Would things still be the way they were?


It was late midnight, for a wonder I was awake in my dark room… (Something quite rare...)
As I gazed to the endless road through my window, I saw the streetlight flickering which slowly drifted me away - in my thoughts process…
I just strayed and strayed as a fat drop of tear fell from my eye…
That night was calm, but I knew that this calmness was signifying the coming of a great blizzard.
I knew that, this night might change everything forever as I hurt a friend who was really close to me…

As I sat down on my bed in the dark room, my mobile phone acted as the only source of light in the entire house…
I held the phone in my hand and began wondering, have I lost this amazing friend??
And at that very moment, another tear rolled down from my eye…

I tried lying down on my soft cushioned bed, but boy!!! I didn’t feel asleep…
I kept my phone on my side table, got my blanket over me and tried closing my eyes…
The ambience sound of the clock and fan was the only source of music that co-ordinated with my movement (of changing sides) on my bed…

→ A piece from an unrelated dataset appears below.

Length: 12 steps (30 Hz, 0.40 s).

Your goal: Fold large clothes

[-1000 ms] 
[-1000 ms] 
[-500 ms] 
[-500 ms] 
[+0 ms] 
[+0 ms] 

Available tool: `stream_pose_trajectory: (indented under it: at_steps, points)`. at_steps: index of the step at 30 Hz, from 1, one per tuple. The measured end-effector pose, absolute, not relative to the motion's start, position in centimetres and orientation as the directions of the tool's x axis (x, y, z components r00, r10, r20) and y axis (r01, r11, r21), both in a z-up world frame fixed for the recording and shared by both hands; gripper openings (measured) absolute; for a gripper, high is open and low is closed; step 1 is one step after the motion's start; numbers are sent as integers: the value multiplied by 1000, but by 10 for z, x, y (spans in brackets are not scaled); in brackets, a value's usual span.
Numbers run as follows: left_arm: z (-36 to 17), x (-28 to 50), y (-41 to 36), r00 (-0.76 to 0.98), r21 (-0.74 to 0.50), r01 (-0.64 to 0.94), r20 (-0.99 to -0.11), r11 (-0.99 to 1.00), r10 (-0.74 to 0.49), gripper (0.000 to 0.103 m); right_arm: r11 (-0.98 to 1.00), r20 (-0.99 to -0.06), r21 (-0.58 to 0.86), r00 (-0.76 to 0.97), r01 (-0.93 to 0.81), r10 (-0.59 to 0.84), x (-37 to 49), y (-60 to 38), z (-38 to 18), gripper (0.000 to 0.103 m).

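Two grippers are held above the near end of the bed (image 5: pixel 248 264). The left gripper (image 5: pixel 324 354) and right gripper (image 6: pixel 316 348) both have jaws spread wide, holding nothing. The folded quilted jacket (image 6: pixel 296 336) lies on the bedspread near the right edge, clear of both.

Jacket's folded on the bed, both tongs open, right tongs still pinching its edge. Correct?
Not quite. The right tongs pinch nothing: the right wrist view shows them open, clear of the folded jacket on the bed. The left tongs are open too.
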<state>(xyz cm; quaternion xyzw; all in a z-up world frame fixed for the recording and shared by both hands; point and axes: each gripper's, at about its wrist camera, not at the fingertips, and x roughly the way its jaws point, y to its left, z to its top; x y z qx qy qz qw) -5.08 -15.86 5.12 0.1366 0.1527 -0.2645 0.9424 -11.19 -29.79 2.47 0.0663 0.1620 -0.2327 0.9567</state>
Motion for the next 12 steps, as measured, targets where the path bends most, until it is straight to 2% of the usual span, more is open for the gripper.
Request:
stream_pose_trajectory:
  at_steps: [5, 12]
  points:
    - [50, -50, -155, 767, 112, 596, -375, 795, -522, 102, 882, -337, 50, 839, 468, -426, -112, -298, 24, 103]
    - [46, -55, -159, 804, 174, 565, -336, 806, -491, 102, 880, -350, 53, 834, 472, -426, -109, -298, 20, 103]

After a while, I sat upright on my bed and with great courage picked up my phone from the nearby table…
And dialled the number…
I didn’t know, what I was going to say, neither did I knew what that person was gonna say!!
All what I did is – just dialled the number..!!

As the phone rang, my heartbeat began to slowdown..
For a while, I wondered whether that person was awake as phone kept ringing but there wasn’t any reply..
Suddenly, I hear that person saying, “Hello”

I didn’t know how I sounded but I surely sounded, like a dead body…
“Sorry!!” I whispered; I didn’t know, what to say further, I said, “Sorry once again...”
And I cut the call; I didn’t hear what that person was trying to say..!!

All I knew, I apologized…
Even after this, I didn’t fall asleep…

All I wondered whole night, was would things still be the way they were?